*Work required*
From the entries below, return every line that includes the word "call".

*Supplied entries*
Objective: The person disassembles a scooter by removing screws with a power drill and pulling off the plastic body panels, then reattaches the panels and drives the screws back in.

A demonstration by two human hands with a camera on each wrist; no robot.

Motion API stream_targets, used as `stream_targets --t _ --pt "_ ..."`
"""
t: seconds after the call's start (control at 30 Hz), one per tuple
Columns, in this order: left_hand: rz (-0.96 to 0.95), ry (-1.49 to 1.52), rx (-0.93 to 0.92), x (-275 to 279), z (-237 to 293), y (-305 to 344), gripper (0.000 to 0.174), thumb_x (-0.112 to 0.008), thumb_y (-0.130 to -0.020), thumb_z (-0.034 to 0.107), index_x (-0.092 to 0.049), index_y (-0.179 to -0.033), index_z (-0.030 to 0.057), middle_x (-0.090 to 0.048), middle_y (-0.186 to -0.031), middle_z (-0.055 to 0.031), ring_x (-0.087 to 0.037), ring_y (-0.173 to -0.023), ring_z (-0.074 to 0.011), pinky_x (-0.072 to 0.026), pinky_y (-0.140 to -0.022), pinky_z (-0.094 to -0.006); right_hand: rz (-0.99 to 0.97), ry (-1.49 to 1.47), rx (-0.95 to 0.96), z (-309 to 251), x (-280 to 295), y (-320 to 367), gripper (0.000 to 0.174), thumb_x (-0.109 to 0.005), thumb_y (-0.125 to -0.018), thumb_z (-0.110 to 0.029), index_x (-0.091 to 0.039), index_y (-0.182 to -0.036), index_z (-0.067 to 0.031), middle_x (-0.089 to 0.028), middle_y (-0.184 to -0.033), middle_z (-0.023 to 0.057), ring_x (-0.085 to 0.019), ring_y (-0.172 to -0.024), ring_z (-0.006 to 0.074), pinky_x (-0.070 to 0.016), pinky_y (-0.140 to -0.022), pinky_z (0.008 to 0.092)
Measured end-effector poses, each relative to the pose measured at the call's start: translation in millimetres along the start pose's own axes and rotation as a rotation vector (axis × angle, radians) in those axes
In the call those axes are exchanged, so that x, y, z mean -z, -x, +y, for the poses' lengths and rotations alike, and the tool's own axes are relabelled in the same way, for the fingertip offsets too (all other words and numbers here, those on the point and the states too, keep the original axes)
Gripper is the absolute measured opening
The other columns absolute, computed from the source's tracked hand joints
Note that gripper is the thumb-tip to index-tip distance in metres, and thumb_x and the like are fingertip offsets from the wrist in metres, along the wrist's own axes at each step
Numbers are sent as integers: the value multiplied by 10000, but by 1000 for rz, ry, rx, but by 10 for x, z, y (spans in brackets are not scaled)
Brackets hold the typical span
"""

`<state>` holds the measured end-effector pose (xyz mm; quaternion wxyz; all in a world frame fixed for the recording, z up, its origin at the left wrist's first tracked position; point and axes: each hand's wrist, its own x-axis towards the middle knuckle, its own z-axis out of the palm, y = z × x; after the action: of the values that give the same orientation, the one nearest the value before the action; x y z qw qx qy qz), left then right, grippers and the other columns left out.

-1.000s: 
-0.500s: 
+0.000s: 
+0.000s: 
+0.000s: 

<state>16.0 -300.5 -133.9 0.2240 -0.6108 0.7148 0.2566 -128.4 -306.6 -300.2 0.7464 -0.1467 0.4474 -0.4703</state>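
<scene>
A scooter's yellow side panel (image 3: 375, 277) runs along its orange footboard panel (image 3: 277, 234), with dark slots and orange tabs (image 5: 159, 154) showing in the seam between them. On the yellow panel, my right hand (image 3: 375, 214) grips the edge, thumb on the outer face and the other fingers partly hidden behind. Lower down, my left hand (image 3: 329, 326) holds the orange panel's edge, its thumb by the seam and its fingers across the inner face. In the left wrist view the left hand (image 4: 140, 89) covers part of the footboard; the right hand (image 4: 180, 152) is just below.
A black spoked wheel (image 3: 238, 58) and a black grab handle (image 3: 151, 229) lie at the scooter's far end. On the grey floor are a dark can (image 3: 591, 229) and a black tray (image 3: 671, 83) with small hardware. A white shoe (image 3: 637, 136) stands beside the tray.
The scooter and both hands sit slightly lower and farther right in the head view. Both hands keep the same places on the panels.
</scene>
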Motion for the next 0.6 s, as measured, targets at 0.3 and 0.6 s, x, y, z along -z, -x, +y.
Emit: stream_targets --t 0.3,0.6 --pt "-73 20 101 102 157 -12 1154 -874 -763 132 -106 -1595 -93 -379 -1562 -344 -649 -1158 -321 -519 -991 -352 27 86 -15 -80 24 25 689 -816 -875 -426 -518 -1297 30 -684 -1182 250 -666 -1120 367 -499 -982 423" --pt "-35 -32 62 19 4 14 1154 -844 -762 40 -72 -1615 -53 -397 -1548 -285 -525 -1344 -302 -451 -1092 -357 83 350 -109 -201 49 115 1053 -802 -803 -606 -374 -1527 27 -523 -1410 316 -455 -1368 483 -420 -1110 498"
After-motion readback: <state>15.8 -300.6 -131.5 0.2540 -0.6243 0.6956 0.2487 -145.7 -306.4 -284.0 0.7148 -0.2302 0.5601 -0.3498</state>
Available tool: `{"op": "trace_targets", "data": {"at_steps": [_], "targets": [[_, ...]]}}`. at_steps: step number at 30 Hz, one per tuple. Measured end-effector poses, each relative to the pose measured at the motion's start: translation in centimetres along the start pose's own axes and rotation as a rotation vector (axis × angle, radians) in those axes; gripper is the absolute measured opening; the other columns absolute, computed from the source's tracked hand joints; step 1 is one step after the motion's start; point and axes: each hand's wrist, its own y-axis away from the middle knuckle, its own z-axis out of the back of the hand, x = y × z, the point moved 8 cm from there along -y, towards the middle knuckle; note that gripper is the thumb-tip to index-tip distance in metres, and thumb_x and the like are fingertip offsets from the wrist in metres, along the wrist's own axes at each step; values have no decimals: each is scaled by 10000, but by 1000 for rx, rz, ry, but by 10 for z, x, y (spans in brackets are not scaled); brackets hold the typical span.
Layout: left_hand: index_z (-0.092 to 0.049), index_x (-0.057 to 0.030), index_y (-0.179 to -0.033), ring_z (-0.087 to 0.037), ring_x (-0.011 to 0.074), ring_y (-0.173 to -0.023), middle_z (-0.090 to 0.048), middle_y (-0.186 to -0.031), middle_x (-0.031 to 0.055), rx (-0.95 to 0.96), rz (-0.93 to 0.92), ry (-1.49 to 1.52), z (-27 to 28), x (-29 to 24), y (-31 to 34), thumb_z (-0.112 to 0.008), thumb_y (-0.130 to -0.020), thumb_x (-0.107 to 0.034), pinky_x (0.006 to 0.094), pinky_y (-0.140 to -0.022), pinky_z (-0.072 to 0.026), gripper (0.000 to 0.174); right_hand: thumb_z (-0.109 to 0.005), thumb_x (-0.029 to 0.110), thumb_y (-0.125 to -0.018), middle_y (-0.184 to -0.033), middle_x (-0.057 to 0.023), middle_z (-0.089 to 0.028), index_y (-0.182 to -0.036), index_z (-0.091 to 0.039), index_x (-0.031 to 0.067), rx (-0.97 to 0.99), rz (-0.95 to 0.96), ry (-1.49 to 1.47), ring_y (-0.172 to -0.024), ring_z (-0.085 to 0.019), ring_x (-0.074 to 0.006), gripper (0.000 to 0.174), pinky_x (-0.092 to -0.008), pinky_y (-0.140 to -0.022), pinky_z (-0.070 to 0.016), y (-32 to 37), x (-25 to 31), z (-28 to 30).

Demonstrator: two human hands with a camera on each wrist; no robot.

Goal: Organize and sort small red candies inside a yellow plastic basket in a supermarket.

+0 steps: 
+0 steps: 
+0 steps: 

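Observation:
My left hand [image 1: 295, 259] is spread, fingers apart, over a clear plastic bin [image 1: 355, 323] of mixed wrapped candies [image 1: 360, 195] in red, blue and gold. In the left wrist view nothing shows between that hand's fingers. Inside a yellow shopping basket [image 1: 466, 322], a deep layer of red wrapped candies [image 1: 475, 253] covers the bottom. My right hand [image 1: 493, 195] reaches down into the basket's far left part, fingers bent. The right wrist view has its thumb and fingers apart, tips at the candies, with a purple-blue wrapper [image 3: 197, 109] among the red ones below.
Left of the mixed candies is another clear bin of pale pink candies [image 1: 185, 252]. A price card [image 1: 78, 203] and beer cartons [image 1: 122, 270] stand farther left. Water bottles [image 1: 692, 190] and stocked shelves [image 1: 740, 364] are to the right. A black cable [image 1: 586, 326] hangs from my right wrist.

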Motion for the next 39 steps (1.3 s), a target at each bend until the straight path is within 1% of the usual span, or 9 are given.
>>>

*Written reply*
t: seconds after the call's start (control at 30 Hz), one per tuple
Measured end-effector poses, each relative to the pose measured at the call's start: translation in millimetres along the start pose's own axes and rotation as a rotation vector (axis × angle, radians) in those axes
In the call those axes are exchanged, so that x, y, z mean -z, -x, +y, for the poses' lengths and rotations alike, and the tool's own axes are relabelled in the same way, for the fingertip offsets too (all other words and numbers here, those on the point and the states too, keep the original axes)

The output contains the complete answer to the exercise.